Starting from the conditional premise in the previous argument, we arrive at an argument that is commonly asserted by liberals:

  1. If climate change is occurring, then we should regulate CO2.
  2. Climate change is occurring.
  3. So we should regulate CO2.

“When conservatives deny the antecedent because they deny the consequent, they are allowing their policy preferences to influence their view of the facts… when liberals affirm the consequent because they affirm the antecedent, they are merely allowing their view of the facts to influence their policy choice.”A conservative upset with my prior post might try to turn the tables, observing that if the conditional premise is a problem in the modus tollens argument, then it is equally a problem in this modus ponens argument. I would reply that yes indeed, it is a problem, but not quite equally one. This is because in the cases that concern us, the antecedent is descriptive and the consequent is prescriptive, rather than the other way around. It is still true that the conditional statement is either false or not a material conditional (because it is a mere recommendation). But the difference is that when conservatives deny the antecedent because they deny the consequent, they are allowing their policy preferences to influence their view of the facts. On the other hand, when liberals affirm the consequent because they affirm the antecedent, they are merely allowing their view of the facts to influence their policy choice: precisely the rational thing to do. Even if both arguments are unsound or invalid from a purely logical viewpoint, in these cases the modus tollens sort of argument is irrational in a way that the modus ponens sort of argument is not.

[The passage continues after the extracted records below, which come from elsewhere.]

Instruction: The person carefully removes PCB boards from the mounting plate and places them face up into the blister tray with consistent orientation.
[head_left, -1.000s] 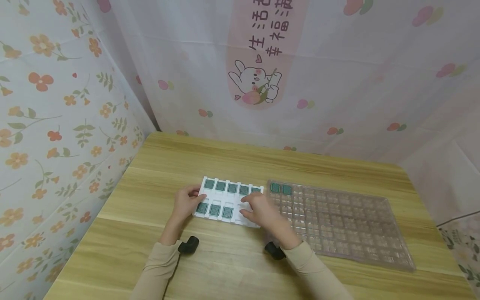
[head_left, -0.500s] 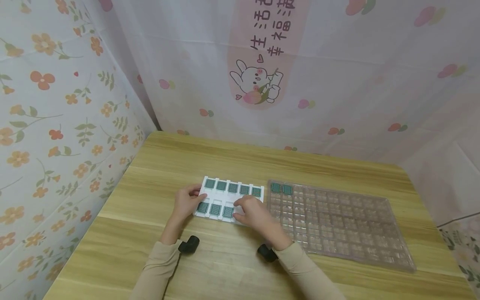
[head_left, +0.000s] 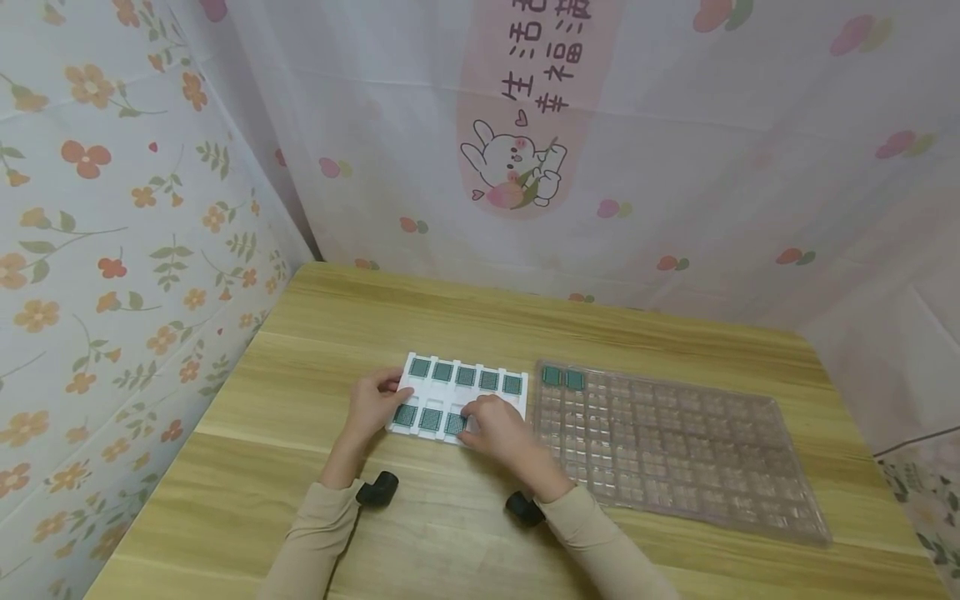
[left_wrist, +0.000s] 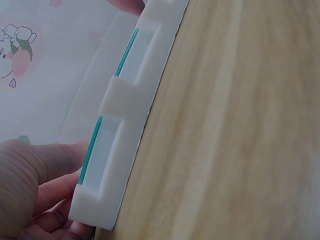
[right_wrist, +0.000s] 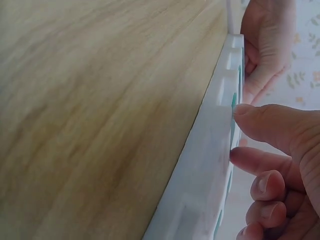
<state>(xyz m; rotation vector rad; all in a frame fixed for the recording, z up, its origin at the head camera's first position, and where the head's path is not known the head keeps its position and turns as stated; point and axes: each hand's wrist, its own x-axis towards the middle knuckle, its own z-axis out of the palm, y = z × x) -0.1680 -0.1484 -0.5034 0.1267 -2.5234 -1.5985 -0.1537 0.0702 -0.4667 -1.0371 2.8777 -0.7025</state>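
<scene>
A white slotted tray (head_left: 437, 390) lies on the table, holding small square green chips in two rows. My left hand (head_left: 371, 407) grips its left end, thumb on top and fingers at the side; the left wrist view shows the thumb (left_wrist: 65, 159) at the rim. My right hand (head_left: 501, 427) is over the front row, thumb and index finger at opposite edges of the third green chip (head_left: 454, 424). That chip sits in its slot, partly covered by the fingers. In the right wrist view the thumb (right_wrist: 265, 122) touches the chip's edge; the other fingers curl loosely.
A clear plastic tray (head_left: 675, 442) with many small pockets lies to the right, two green chips (head_left: 562, 377) in its back left corner. Black wrist cameras (head_left: 377, 490) sit on both wrists. Patterned curtains (head_left: 375, 167) stand behind and beside the wooden table (head_left: 442, 533).
My right hand has moved left from the white tray's right end to the third chip in the front row. The left hand keeps its hold on the tray.
</scene>
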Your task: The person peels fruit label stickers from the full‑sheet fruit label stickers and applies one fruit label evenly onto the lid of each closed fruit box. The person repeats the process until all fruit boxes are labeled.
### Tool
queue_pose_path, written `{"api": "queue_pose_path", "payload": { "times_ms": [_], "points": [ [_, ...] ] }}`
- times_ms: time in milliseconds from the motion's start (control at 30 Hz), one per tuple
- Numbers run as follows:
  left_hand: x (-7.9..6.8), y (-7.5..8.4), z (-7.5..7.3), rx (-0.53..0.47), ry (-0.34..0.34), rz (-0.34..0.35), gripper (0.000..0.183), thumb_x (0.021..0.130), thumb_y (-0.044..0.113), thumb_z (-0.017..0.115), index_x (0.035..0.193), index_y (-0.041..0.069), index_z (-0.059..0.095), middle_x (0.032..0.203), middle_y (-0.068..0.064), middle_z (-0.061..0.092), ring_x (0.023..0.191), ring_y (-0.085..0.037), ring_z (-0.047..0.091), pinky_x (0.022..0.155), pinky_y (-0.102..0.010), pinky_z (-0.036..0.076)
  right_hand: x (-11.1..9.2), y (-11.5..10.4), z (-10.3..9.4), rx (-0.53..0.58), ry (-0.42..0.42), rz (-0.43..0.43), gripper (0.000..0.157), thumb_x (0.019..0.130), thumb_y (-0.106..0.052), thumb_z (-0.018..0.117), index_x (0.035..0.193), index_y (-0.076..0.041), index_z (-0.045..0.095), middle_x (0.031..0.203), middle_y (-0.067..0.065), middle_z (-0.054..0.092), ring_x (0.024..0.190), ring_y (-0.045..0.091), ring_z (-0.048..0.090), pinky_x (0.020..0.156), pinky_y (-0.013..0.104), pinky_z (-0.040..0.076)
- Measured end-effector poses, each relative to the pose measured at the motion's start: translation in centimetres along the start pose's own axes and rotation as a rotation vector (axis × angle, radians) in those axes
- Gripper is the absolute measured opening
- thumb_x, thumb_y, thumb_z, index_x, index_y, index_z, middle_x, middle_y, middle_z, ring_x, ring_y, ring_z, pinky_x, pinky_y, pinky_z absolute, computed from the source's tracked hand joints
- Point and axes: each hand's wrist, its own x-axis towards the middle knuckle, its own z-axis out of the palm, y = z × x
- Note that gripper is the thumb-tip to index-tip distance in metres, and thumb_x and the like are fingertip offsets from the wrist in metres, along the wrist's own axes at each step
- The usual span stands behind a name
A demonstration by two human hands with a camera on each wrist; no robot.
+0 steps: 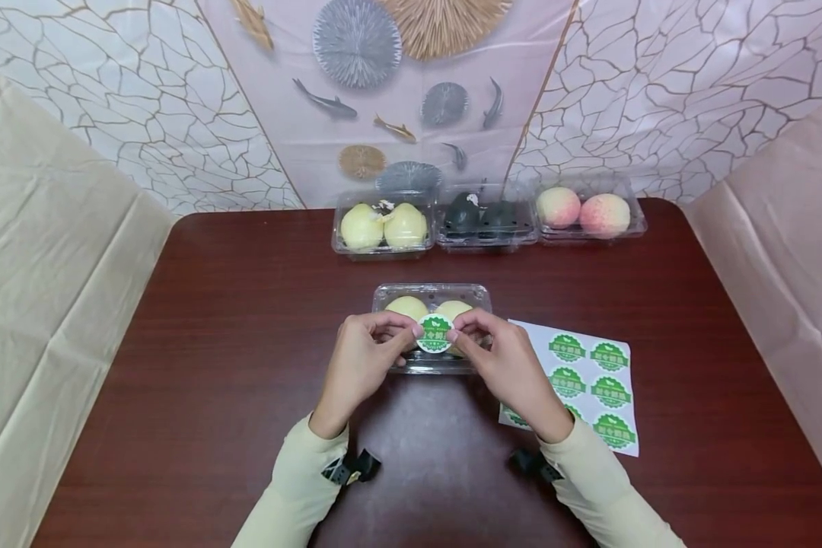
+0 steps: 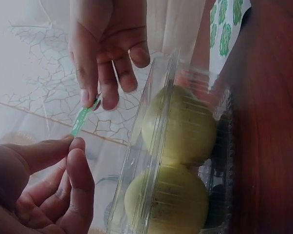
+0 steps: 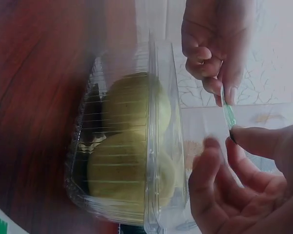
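Pale sleeves [image 1: 294, 479] reach up from the bottom of the head view, with a small black device [image 1: 349, 468] at each wrist. Beneath them spreads the dark red-brown table [image 1: 240, 327]. Along its far edge stand three clear boxes side by side: a yellow-fruit box [image 1: 383, 249], a dark-fruit box [image 1: 486, 242] and a peach box [image 1: 628, 199], probably set back to leave the near side free for handwork. A white sheet [image 1: 589, 367] of round green labels lies slightly askew, partly under the right forearm, presumably there to be within easy reach. Just beyond the hands sits the front box [image 1: 431, 289], apparently closed, holding two yellow fruits [image 1: 407, 306]; its central place likely suits both hands equally.

Left hand [image 1: 364, 358] and right hand [image 1: 510, 369] each pinch an edge of one round green sticker [image 1: 434, 333] between thumb and forefinger, the other fingers loosely bent. Gripping only opposite rims seems meant to keep the disc flat and its face uncovered. It lies directly between the hands; the wrist views show it nearly edge-on, above the front box's lid and apart from it.
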Motion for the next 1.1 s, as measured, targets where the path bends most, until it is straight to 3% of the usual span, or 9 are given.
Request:
{"api": "queue_pose_path", "payload": {
  "times_ms": [167,267,467,733,967,1100],
  "points": [
    [0.5,0.1,0.0,0.065,0.016,-0.017,0.009,0.094,0.015,0.081,0.099,0.007,0.081,0.078,-0.003,0.077,0.057,-0.019,0.069,0.054,-0.031,0.059,0.6,0.1,0.1,-0.025,-0.022,0.005,0.005,0.101,-0.012,0.073,0.104,-0.009,0.074,0.087,0.002,0.070,0.080,0.017,0.062,0.074,0.034,0.051],
    [0.7,0.0,0.0,0.132,0.030,-0.025,0.009,0.094,0.018,0.082,0.096,0.010,0.081,0.077,0.001,0.076,0.057,-0.019,0.070,0.053,-0.032,0.059,0.9,0.3,0.1,-0.039,-0.024,0.003,0.006,0.102,-0.011,0.071,0.104,-0.008,0.076,0.087,0.002,0.073,0.079,0.015,0.063,0.073,0.033,0.050],
    [1.4,-0.3,0.0,0.271,0.060,-0.002,0.008,0.094,0.023,0.082,0.093,0.016,0.082,0.077,0.008,0.076,0.063,-0.009,0.070,0.062,-0.029,0.055,1.5,0.3,0.1,-0.136,-0.009,0.000,0.010,0.102,-0.011,0.067,0.101,-0.008,0.077,0.083,0.001,0.071,0.069,0.015,0.056,0.067,0.031,0.046],
    [2.3,-0.2,0.2,0.071,-0.021,-0.044,0.007,0.098,0.012,0.076,0.098,0.006,0.080,0.083,-0.005,0.079,0.060,-0.020,0.070,0.053,-0.030,0.057,2.0,0.1,0.1,-0.154,0.008,0.000,0.009,0.102,-0.015,0.068,0.102,-0.008,0.075,0.086,0.003,0.067,0.069,0.016,0.055,0.065,0.034,0.047],
    [2.0,0.0,0.5,0.346,0.063,-0.011,0.008,0.092,0.023,0.079,0.085,0.024,0.083,0.070,0.016,0.073,0.065,-0.005,0.065,0.063,-0.032,0.048,2.2,0.3,0.0,-0.256,-0.043,0.013,0.012,0.100,-0.010,0.065,0.096,-0.009,0.077,0.077,-0.001,0.069,0.060,0.013,0.052,0.059,0.032,0.043],
    [2.0,-0.2,0.6,0.400,0.064,-0.030,0.009,0.092,0.024,0.080,0.084,0.025,0.083,0.068,0.018,0.072,0.064,-0.004,0.063,0.065,-0.033,0.047,2.3,0.4,0.1,-0.277,-0.077,0.025,0.012,0.100,-0.011,0.066,0.095,-0.010,0.077,0.076,-0.003,0.069,0.057,0.012,0.050,0.056,0.031,0.040]
  ]
}}
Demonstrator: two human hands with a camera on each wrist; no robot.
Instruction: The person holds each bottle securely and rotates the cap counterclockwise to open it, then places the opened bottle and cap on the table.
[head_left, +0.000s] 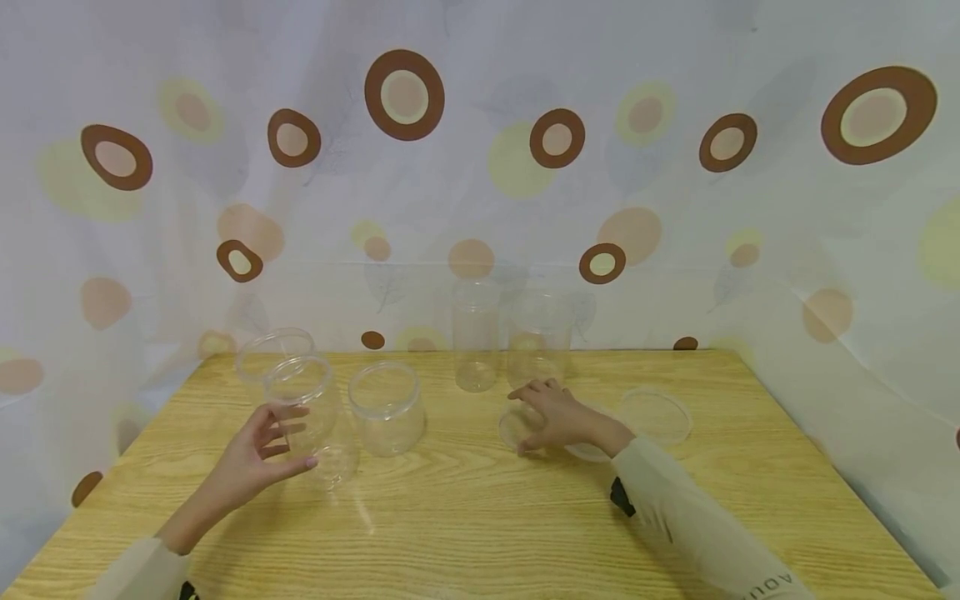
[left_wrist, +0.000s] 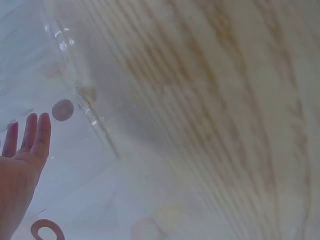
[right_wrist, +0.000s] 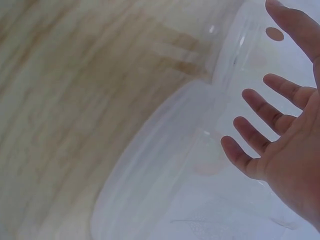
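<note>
In the head view my left hand (head_left: 258, 454) is beside a tall clear jar (head_left: 330, 454) without a lid, thumb and fingers spread at its near side. Whether they touch the jar cannot be told. The left wrist view shows that hand's fingers (left_wrist: 39, 137) extended. My right hand (head_left: 562, 417) hovers over or rests on a small round clear lid (head_left: 512, 432); contact is unclear. Its fingers are spread, and the right wrist view has the same hand (right_wrist: 295, 135) with fingers apart, near large translucent round edges (right_wrist: 145, 150).
A short wide clear jar (head_left: 390, 429) stands right of the tall one, another open jar (head_left: 251, 367) behind it. Farther back are a narrow jar (head_left: 475, 342) and a wider jar (head_left: 540, 346). More clear lids (head_left: 660, 417) lie at the right, before a patterned curtain (head_left: 480, 200).
</note>
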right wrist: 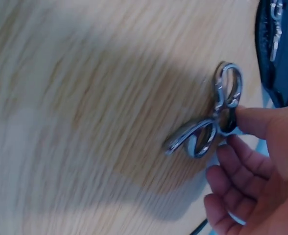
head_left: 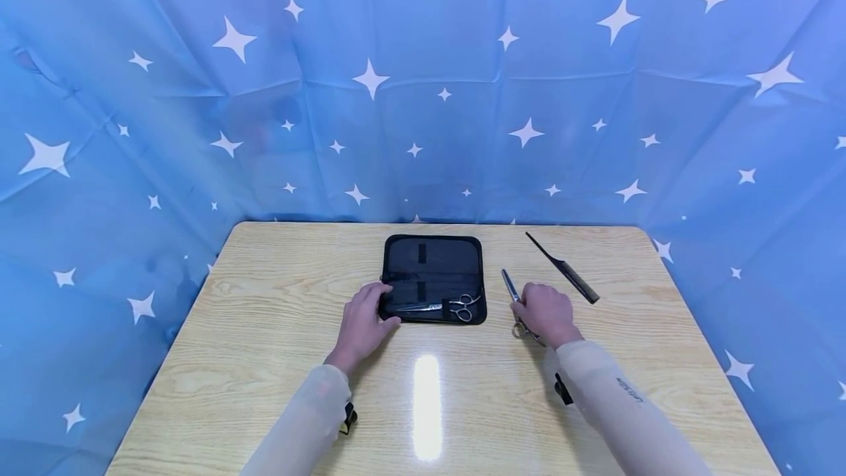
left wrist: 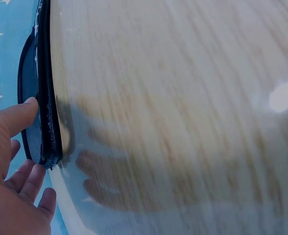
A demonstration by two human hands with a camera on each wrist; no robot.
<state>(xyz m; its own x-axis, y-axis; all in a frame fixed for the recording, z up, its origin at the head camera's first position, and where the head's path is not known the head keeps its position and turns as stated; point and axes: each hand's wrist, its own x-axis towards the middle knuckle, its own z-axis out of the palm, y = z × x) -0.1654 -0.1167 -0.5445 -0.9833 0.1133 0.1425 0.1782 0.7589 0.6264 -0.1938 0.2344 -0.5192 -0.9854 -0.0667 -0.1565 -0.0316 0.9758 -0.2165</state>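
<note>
A black zip case (head_left: 432, 259) lies spread on the table, with one pair of silver scissors (head_left: 423, 308) under a small strap in its near half. My left hand (head_left: 360, 322) rests at the case's near left corner, thumb and fingertips touching its edge. In the left wrist view the case (left wrist: 30, 81) appears edge-on beside the thumb. To the right of the case, my right hand (head_left: 545, 311) pinches a second pair of scissors (head_left: 510, 285) between thumb and fingers, blades pointing away. Their finger rings (right wrist: 227, 83) show in the right wrist view; the hand hides the middle.
A dark rat-tail comb (head_left: 576, 279) lies beyond and right of my right hand, tail pointing to the back. The wooden table (head_left: 277, 278) meets a blue star-printed curtain (head_left: 423, 116) behind and at both sides. A bright light reflection falls on the near middle of the tabletop.
</note>
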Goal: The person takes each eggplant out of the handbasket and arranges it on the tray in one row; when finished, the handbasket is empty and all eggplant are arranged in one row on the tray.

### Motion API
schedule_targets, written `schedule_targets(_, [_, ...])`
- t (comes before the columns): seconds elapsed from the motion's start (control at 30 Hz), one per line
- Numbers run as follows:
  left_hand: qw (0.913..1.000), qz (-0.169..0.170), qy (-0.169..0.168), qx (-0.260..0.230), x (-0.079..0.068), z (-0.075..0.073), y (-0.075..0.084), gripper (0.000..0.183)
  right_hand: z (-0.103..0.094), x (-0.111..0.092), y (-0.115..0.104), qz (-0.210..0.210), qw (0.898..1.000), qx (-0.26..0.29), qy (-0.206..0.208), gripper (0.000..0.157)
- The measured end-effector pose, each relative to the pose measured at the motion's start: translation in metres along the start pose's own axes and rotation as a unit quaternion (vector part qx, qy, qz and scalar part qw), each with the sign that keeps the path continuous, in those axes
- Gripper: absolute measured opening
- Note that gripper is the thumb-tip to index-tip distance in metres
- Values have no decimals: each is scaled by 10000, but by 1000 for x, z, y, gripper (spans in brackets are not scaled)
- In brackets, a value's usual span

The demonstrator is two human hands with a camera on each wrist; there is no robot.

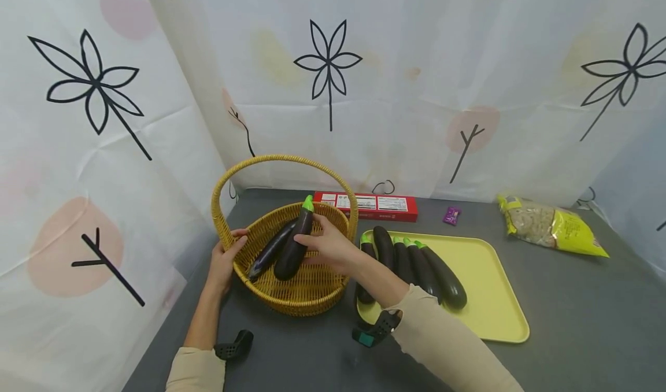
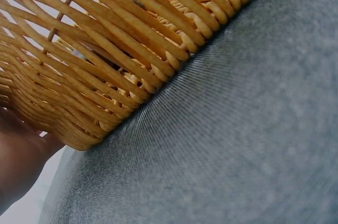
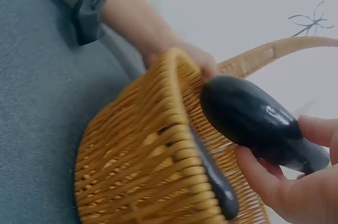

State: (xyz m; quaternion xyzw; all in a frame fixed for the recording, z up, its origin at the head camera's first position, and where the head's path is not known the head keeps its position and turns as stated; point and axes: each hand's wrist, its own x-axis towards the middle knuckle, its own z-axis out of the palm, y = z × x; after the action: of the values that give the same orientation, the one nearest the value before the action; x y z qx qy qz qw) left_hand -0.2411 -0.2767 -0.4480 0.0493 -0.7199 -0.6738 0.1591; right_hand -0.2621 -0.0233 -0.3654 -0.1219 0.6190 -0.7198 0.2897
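Observation:
My right hand (image 1: pixel 330 244) grips a dark eggplant (image 1: pixel 292 253) with a green stem, thumb on one side and fingers on the other. It is held tilted over the inside of a yellow wicker basket (image 1: pixel 291 308), stem end up. Another eggplant (image 1: pixel 270 253) lies within the basket, partly behind the held one; the right wrist view also shows this eggplant (image 3: pixel 216 176) below the rim. At the basket's left side, my left hand (image 1: pixel 224 262) holds the rim near the foot of the arched handle. The left wrist view shows mostly the woven wall (image 2: pixel 132 39).
Right of the basket, a yellow tray (image 1: pixel 489 282) bears several eggplants (image 1: pixel 442 276) on its left half. Behind stand a red box (image 1: pixel 390 207) and a small purple packet (image 1: pixel 451 215). A yellow bag (image 1: pixel 551 227) lies far right. Patterned cloth (image 1: pixel 406 80) hangs around the grey table.

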Motion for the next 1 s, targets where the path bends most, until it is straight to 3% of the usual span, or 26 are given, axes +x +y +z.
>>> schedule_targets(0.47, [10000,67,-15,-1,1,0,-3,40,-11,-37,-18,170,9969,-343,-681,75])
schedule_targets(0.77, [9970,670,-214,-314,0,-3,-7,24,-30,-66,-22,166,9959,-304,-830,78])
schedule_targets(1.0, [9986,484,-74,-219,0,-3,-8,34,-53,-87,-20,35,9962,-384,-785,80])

But couldn’t the Republican arguments be expressed in a modus ponens form? Certainly. For instance:

  1. If climate change is not occurring, then we should not regulate CO2.
  2. Climate change is not occurring.
  3. So we should not regulate CO2.

The problem is that this way of representing their pattern of thought leaves the conspiracy theories and evidential biases that they rely upon to justify premise (2) totally unexplained. The same can be said for the other two arguments I discussed in the last post, in which premise (2) (of the modus ponens versions) would deny evolution and the safety of the HPV vaccine, respectively. Admittedly, some who deny evolution sometimes do so by promoting the notion of intelligent design, but the arguments for intelligent design are at least as weak as the arguments for the denial of climate change. The modus tollens representations help to explain why Republicans make such arguments (namely, because they are passionately against certain policies that they think might follow from acceptance of the facts); the modus ponens ones don’t.

By the way, some readers might have noticed an asymmetry in the title of this post versus that of the previous post: here I used ‘liberal’ instead of ‘Democratic’, whereas there I used ‘Republican’ instead of ‘conservative’. That is because, if the behavior of the House of Representatives and the current crop of Republican presidential candidates is any indication, the Republican party really has morphed into a purely conservative party. For better or for worse, thanks at least to the “blue dog” contingent, the Democratic party has not yet made a similar transformation into a purely liberal party.

Finally, it’s perhaps worth emphasizing that although the sort of irrationality I’ve sketched out above currently seems more common on the Right than on the Left, liberals are certainly not immune to it. The more passionately one holds a policy position, the more likely one is to fall into this style of thinking, and liberals can be just as passionate as conservatives. The answer, of course, isn’t to be less passionate. It’s simply to be more mindful of how those passions might influence one’s thinking.